9. He’s not hanging out with you as much.
You’re watching TV; he’s on the computer. You go to bed; he stays up late. Sound familiar? You’re in the same house but not really together.“If a guy is organizing his life to spend less time with his partner, it doesn’t really matter whether he has met someone,” Malkin says. Such behavior signals a distance that’s “always a breeding ground for infidelity.” 10. Or he’s more attentive to you.
A sudden shower of gifts, flowers, jewelry — and it’s not your birthday. Nice — or is it? Maybe these are impulse buys because he’s a prince. It also could be a diversion or motivated by guilt. “If you’re happy, you won’t question him,” Dr. Leslie says. “Then, if he wants to go out with the guys,’” you’ll say OK. “But really he’s taking another girl out for a date,” she says. Same goes if he’s suddenly calling and texting you frequently. Women believe that the more a man calls or texts, the less likely that he’s cheating. But it's actually a preemptive strike, Dr. Leslie says. “All it means is that he’s giving you enough contact for you to believe he couldn’t possibly be with another woman.”
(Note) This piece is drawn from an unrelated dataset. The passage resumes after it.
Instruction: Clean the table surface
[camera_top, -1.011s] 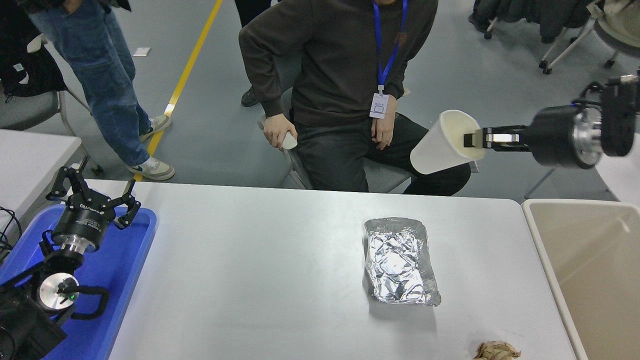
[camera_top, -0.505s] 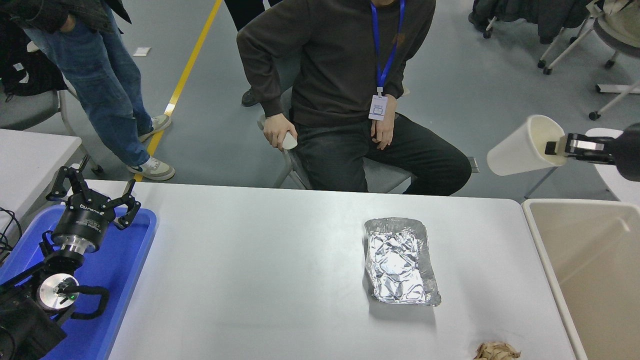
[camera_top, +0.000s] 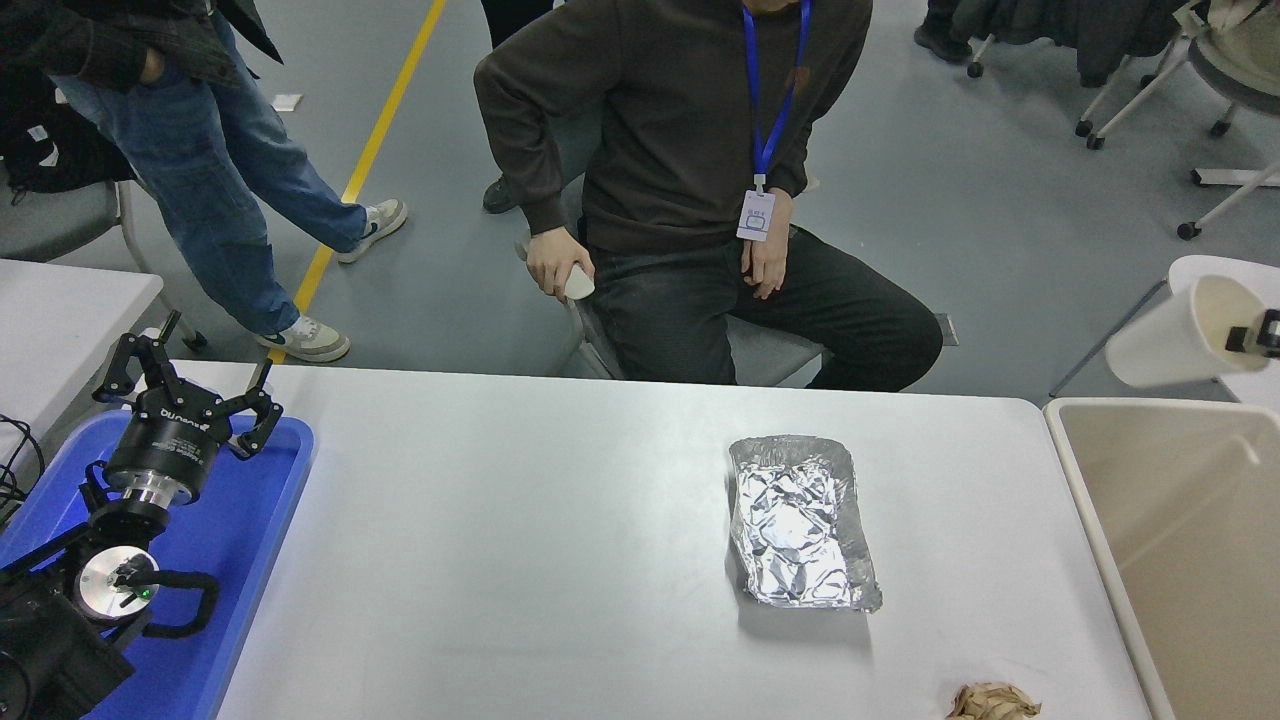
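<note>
Right gripper (camera_top: 1262, 336): clamps the white cup (camera_top: 1180, 332) by its rim, above the beige bin (camera_top: 1160, 520), positioned for disposal.
Left gripper (camera_top: 190, 385): parked, fingers spread.

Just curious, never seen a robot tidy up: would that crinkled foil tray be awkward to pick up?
Probably light and flimsy: the foil tray looks thin and creased, so it may dent when pinched. It lies flat on the table surface, so it's unlikely to roll.

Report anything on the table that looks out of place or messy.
Two bits of litter lie on the table: a crumpled foil tray right of centre and a brown paper wad at the near edge. The right gripper holds a white cup tipped sideways, off the table, beyond the bin.
</note>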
11. He stops cuddling in bed.
Perhaps he doesn’t spoon you anymore. Or he comes to bed dressed for Antarctica when he once slept nude. “Those are all ways of disconnecting and saying, I’m unavailable,” says Dr. Leslie. 12. His computer habits have changed.
“Check your computer’s browser history once in a while to see where he’s been,” advises Dr. Leslie. “That’s how my girlfriend found out her husband was cheating.” He was supposed to be looking for a job, but he was on dating sites instead, she says.Another red flag: Separate, secret email accounts. “The guy checks his mail and forgets to close the window of this different account,” Batshaw says. “You can see emails to someone you don’t know” and then his cheating becomes obvious.

A separate email account doesn’t necessarily scream, Affair! But your husband is probably keeping something from you, he says.
13. His cell phone habits have changed.
Two more red flags, according to relationship experts: a new “business” cell phone and more private texting and calls. Many men think, What’s the best way for me to hide this from my wife?“A cell phone that she can’t access with a pass-code lock because it has –‘sensitive business’ stuff on it,” Batshaw says.Even without a new phone, his calling and texting patterns may have changed. Perhaps your husband now keeps his cell phone in his pocket when he once dropped it on the counter.

Maybe he used to make calls and send texts while you were around. Now? He excuses himself each time the phone beeps.Another suspicious sign: He’s purposefully vague about people he's communicating with or shrugs it off as “work,” Batshaw says. 14. He has a “new drink.”
A switch from Manhattans to martinis could just be a desire to get out of a cocktail rut. Or it might be a new habit picked up from another woman, says Dr. Leslie."It’s part of their ritual, something sexy that they’ve been doing with the other person.” Now they’re bringing it home, she says.